The “stable” outlook reflects TRIS Rating’s view that TUF will continue to maintain its competitive advantage through economies of scale and production efficiency. The company’s diversified base of markets and products will help stabilize its revenue streams during the volatile periods of tuna and shrimp products. The company is expected to maintain its financial discipline to keep leverage at moderate level amidst the challenging industry environment.

TUF was incorporated in 1988 by the Chansiri family. The company is one of the leading seafood companies in the world. Its products cover tuna, shrimp, sardines, salmon, pet food, and others. For the first nine months of 2013, tuna products generated 49% of total revenue. Shrimp and shrimp-related products were the second-largest portion of total revenue (24%), followed by pet food (7%), sardines and mackerels (6%), and other products (14%).

Currently, TUF produces about 300,000 tonnes of tuna per annum, almost one fifth of the 1.6-1.7 million tonnes of canned tuna produced worldwide. TUF’s production bases are geographically diversified in seven countries, covering five continents. The main production facilities for TUF and its affiliates are located in Thailand, the US, Ghana, and the Seychelles. TUF also has production facilities in Vietnam, France, and Papua New Guinea.
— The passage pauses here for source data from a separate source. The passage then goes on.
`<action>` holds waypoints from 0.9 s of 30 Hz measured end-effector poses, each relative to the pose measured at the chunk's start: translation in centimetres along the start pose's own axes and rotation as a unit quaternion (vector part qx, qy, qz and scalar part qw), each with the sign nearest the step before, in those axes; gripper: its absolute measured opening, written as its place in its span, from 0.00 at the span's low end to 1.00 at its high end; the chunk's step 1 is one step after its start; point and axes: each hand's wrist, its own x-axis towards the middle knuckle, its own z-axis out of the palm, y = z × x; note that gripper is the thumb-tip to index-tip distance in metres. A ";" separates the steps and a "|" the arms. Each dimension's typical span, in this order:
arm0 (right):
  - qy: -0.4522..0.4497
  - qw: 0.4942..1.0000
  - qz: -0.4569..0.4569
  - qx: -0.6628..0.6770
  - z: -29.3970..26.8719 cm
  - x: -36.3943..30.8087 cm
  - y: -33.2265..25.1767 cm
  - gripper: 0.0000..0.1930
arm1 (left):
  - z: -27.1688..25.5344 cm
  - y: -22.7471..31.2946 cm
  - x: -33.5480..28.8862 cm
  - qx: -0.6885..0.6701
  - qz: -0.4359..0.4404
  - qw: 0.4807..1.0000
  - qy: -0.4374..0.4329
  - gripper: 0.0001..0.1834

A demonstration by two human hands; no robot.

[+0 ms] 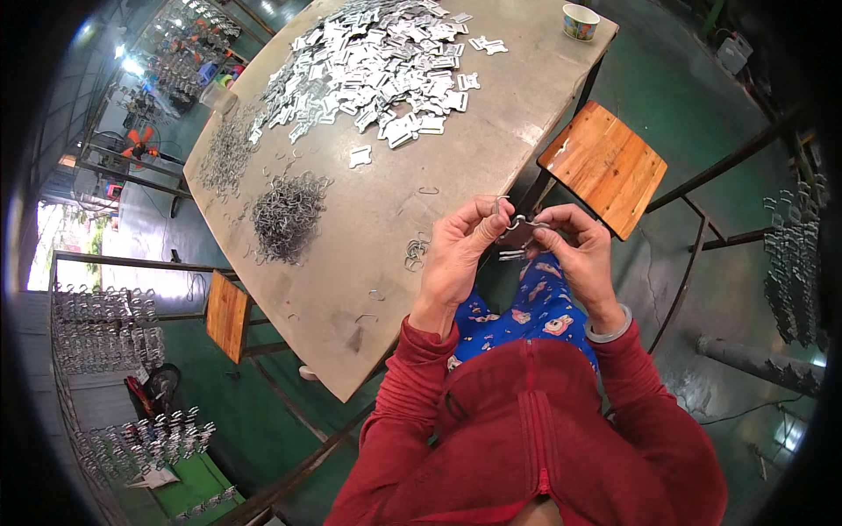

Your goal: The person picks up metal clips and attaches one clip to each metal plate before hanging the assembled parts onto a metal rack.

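Observation:
Just off the table's near edge, both hands are closed around one small flat metal plate (517, 235) with notched ends. Thumb and fingers of my left hand (454, 259) pinch a bent wire hook (503, 202) at the plate's upper left corner. My right hand (583, 261) grips the plate's right side between thumb and forefinger; its fingers partly cover that end. A few loose wire hooks (416, 254) lie on the table beside my left hand. Farther left sits a dense heap of dark wire hooks (287, 219).
A large heap of flat silver plates (377, 61) covers the far part of the table (377, 193). A paper cup (580, 24) stands at the far right corner. Wooden stools (605, 167) flank the table. Racks of hanging metal parts (105, 316) stand at left and right.

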 end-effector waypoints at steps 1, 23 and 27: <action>-0.002 1.000 0.000 -0.002 0.0 0.0 0.1 0.06 | 0.0 -0.2 0.1 0.005 0.000 1.000 -0.001 0.09; -0.017 0.938 -0.278 -0.207 -0.9 1.0 1.5 0.10 | 2.8 -2.2 -1.6 0.049 0.106 0.987 0.106 0.06; 0.006 0.999 -0.019 0.049 -3.5 3.8 2.1 0.11 | 2.2 -2.6 -1.3 0.202 0.217 0.953 0.069 0.05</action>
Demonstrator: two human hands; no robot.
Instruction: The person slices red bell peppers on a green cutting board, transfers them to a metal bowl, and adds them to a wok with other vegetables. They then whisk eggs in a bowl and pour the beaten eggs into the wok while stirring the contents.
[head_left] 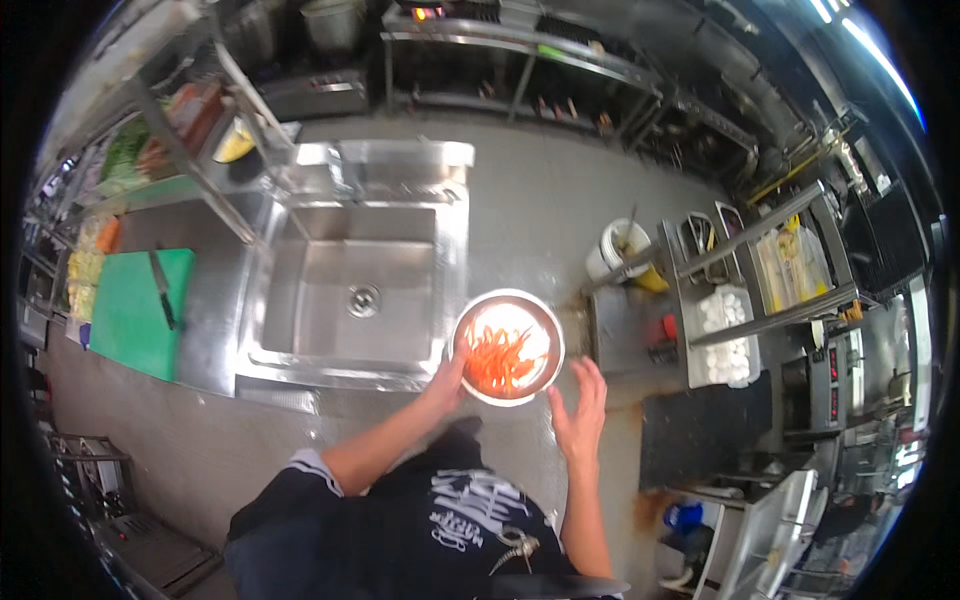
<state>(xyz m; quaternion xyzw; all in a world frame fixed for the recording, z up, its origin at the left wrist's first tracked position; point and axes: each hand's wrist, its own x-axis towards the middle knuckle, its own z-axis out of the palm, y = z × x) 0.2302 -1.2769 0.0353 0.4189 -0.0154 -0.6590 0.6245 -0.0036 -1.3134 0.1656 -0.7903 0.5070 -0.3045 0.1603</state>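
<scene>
A round steel bowl holds orange strips, likely cut carrot, and is carried in the air beside the steel sink. My left hand grips the bowl's near-left rim. My right hand hovers just right of the bowl with its fingers spread, not touching it.
A green cutting board with a dark knife lies left of the sink. Trays of vegetables sit on the far-left shelf. A white bucket, a steel rack with containers and a tray of white items stand to the right.
</scene>
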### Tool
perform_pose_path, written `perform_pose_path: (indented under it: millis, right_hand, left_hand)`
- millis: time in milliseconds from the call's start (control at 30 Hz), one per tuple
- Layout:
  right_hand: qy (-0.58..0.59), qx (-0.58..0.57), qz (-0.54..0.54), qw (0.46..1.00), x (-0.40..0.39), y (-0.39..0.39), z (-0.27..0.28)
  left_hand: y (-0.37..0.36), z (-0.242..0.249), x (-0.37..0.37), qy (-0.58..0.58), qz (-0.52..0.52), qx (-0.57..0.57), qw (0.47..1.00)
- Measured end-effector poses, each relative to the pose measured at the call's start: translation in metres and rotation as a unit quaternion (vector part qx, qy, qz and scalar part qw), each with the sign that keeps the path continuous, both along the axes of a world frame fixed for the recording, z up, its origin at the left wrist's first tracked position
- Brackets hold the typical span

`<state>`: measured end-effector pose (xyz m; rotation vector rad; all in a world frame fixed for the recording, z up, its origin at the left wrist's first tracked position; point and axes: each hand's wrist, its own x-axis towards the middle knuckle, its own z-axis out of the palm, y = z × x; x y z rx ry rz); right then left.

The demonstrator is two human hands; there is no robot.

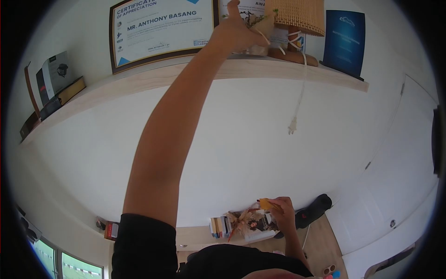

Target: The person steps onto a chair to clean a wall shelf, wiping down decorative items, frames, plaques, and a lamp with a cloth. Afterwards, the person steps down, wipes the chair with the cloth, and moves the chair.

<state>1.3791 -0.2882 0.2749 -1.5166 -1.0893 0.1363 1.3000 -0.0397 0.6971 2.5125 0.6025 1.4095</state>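
My left hand (238,33) is stretched up to the wall shelf (260,69). Its thumb and fingers are around a small decorative plant (266,27) with green bits and a pale base, partly hidden by the hand. Just right of it stands a table lamp (297,21) with a woven shade and a wooden base. Low down, my right hand (284,215) pinches a folded yellow-orange cloth (266,203), in front of a dried-flower arrangement (244,221).
A framed certificate (162,30) leans at the shelf's back, with a blue plaque (344,42) at its right end. The lamp's plug (292,126) dangles below the shelf. Books (219,227) stand on a low cabinet, near a black boot-like object (313,211). A white door (395,162) is at right.
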Motion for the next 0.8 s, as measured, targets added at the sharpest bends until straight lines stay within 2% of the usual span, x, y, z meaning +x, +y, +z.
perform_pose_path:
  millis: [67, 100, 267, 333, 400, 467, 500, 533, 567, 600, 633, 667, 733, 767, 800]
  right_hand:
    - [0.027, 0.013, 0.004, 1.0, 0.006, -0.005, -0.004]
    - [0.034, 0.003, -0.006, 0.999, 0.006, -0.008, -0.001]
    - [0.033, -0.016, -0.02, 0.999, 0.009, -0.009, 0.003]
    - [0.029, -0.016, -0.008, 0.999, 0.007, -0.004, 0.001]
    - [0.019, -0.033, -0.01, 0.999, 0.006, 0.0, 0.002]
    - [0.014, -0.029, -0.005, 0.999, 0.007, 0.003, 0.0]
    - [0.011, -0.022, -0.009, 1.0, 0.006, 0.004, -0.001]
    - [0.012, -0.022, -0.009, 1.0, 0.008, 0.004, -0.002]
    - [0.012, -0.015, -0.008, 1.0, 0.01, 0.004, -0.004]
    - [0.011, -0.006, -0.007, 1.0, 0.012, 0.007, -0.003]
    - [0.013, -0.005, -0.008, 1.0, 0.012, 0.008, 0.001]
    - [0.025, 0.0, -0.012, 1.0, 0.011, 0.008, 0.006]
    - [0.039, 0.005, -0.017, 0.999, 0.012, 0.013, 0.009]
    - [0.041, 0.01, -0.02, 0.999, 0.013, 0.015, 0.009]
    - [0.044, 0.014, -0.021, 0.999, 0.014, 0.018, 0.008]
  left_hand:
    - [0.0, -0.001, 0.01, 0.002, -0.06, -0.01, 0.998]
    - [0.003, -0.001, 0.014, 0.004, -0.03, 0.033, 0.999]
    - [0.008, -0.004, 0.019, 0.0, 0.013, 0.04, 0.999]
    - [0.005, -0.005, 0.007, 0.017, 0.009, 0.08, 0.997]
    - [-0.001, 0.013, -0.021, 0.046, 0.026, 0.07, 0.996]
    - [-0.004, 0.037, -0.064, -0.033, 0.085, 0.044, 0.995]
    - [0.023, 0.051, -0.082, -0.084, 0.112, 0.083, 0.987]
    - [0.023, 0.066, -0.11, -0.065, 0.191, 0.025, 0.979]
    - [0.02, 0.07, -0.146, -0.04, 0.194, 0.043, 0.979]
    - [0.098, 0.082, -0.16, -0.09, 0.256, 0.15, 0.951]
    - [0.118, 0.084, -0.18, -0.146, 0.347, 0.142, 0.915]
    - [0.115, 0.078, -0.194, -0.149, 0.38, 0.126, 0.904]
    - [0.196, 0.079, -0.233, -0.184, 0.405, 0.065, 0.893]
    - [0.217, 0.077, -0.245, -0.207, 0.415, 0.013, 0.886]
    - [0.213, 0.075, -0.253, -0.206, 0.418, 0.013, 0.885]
In terms of market, TUF’s major market is the US, which represented 40% of total revenue in the first nine months of 2013. Sales to European markets accounted for 30% of total revenue, followed by sales in Thailand (8%) and Japan (7%).

During the first nine months of 2013, TUF’s performance was hurt by the volatile tuna prices and the early mortality syndrome (EMS) outbreak in shrimp farming in Thailand. Volatilities in tuna prices delayed tuna orders from some customers in the contract manufacturing segment. However, increasing sales in the branded tuna segment, which accounts for about 50% of the total volume of tuna sold, helped stabilize total tuna sales. The EMS outbreaks lowered sales volume of TUF’s shrimp feed by 30% and also cut frozen shrimp sales volume of Thailand operation by 18.7% during the first nine months of 2013. However, TUF was able to record a 9.1% increase in the volume of frozen shrimp products sold during the first nine months of 2013. The rise was due to healthy growth in the shrimp market in the US. In addition, TUF has completed the acquisition of Pakfood Co., Ltd. (PPC) and consolidated PPC into the group since March 2013. As a result, total revenue in the first nine months of 2013 inched up to US$2,694 million, a 4.4% year-on-year (y-o-y) rise compared with the same period of the previous year.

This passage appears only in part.